Salmos 22
Católica Biblia de Jerusalén ›1Dios mío, Dios mío, ¿por qué me has abandonado? ¡lejos de mi salvación la voz de mis rugidos!
2Dios mío, de día clamo, y no respondes, también de noche, no hay silencio para mí.
3¡Mas tú eres el Santo, que moras en las laudes de Israel!
4En ti esperaron nuestros padres, esperaron y tú los liberaste;
5a ti clamaron, y salieron salvos, en ti esperaron, y nunca quedaron confundidos.
6Y yo, gusano, que no hombre, vergüenza del vulgo, asco del pueblo,
7todos los que me ven de mí se mofan, tuercen los labios, menean la cabeza:
8«Se confió a Yahveh, ¡pues que él le libre, que le salve, puesto que le ama!»
9Sí, tú del vientre me sacaste, me diste confianza a los pechos de mi madre;
10a ti fui entregado cuando salí del seno, desde el vientre de mi madre eres tú mi Dios.
11¡No andes lejos de mí, que la angustia está cerca, no hay para mí socorro!
12Novillos innumerables me rodean, acósanme los toros de Basán;
13ávidos abren contra mí sus fauces; leones que desgarran y rugen.
14Como el agua me derramo, todos mis huesos se dislocan, mi corazón se vuelve como cera, se me derrite entre mis entrañas.
15Está seco mi paladar como una teja y mi lengua pegada a mi garganta; tú me sumes en el polvo de la muerte.
16Perros innumerables me rodean, una banda de malvados me acorrala como para prender mis manos y mis pies.
17Puedo contar todos mis huesos; ellos me observan y me miran,
18repártense entre sí mis vestiduras y se sortean mi túnica.
19¡Mas tú, Yahveh, no te estés lejos, corre en mi ayuda, oh fuerza mía,
20libra mi alma de la espada, mi única de las garras del perro;
21sálvame de las fauces del león, y mi pobre ser de los cuernos de los búfalos!
22¡Anunciaré tu nombre a mis hermanos, en medio de la asamblea te alabaré!:
23«Los que a Yahveh teméis, dadle alabanza, raza toda de Jacob, glorificadle, temedle, raza toda de Israel».
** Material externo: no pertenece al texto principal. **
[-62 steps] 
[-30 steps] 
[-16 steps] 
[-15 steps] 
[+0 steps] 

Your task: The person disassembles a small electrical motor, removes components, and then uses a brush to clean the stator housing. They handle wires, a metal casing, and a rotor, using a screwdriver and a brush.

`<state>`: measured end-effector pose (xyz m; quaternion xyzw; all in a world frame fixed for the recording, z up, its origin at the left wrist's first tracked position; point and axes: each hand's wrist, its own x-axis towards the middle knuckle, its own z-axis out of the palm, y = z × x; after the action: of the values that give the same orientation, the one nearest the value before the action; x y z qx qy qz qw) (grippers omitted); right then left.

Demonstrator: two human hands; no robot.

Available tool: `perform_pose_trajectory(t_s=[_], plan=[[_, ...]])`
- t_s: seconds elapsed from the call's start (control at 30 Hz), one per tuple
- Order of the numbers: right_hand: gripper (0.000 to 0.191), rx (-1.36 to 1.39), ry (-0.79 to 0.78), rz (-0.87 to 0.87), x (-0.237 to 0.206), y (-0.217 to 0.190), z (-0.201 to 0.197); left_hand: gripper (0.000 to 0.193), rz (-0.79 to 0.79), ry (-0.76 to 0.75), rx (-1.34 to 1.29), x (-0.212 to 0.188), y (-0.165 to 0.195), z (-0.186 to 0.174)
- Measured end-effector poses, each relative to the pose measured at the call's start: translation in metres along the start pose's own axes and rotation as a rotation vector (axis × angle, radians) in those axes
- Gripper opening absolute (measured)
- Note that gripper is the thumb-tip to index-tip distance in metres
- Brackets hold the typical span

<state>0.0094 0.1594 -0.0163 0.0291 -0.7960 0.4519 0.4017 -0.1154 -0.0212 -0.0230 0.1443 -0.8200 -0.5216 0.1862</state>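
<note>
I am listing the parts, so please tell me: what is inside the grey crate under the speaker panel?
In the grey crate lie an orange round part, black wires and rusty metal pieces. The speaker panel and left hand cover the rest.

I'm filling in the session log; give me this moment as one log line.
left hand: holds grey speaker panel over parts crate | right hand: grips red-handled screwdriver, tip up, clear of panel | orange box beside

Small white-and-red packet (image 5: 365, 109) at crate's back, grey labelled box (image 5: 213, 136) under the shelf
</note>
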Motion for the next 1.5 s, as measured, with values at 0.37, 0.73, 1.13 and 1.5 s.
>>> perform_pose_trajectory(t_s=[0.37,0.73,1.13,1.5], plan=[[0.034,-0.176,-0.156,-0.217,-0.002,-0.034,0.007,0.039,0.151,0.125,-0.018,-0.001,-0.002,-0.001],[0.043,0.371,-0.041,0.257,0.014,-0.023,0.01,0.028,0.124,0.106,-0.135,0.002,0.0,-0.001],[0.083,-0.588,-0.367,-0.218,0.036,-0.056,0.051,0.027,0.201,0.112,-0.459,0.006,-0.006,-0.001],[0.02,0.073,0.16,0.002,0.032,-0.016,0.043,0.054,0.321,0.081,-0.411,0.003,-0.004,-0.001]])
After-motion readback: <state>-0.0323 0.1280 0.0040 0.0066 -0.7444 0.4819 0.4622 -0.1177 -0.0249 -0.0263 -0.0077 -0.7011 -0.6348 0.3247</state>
24Porque no ha despreciado ni ha desdeñado la miseria del mísero; no le ocultó su rostro, mas cuando le invocaba le escuchó.
25De ti viene mi alabanza en la gran asamblea, mis votos cumpliré ante los que le temen.
26Los pobres comerán, quedarán hartos, los que buscan a Yahveh le alabarán: «¡Viva por siempre vuestro corazón!»
27Le recordarán y volverán a Yahveh todos los confines de la tierra, ante él se postrarán todas las familias de las gentes.
28Que es de Yahveh el imperio, del señor de las naciones.
29Ante él solo se postrarán todos los poderosos de la tierra, ante él se doblarán cuantos bajan al polvo. Y para aquél que ya no viva,
30le servirá su descendencia: ella hablará del Señor a la edad
31venidera, contará su justicia al pueblo por nacer: Esto hizo él.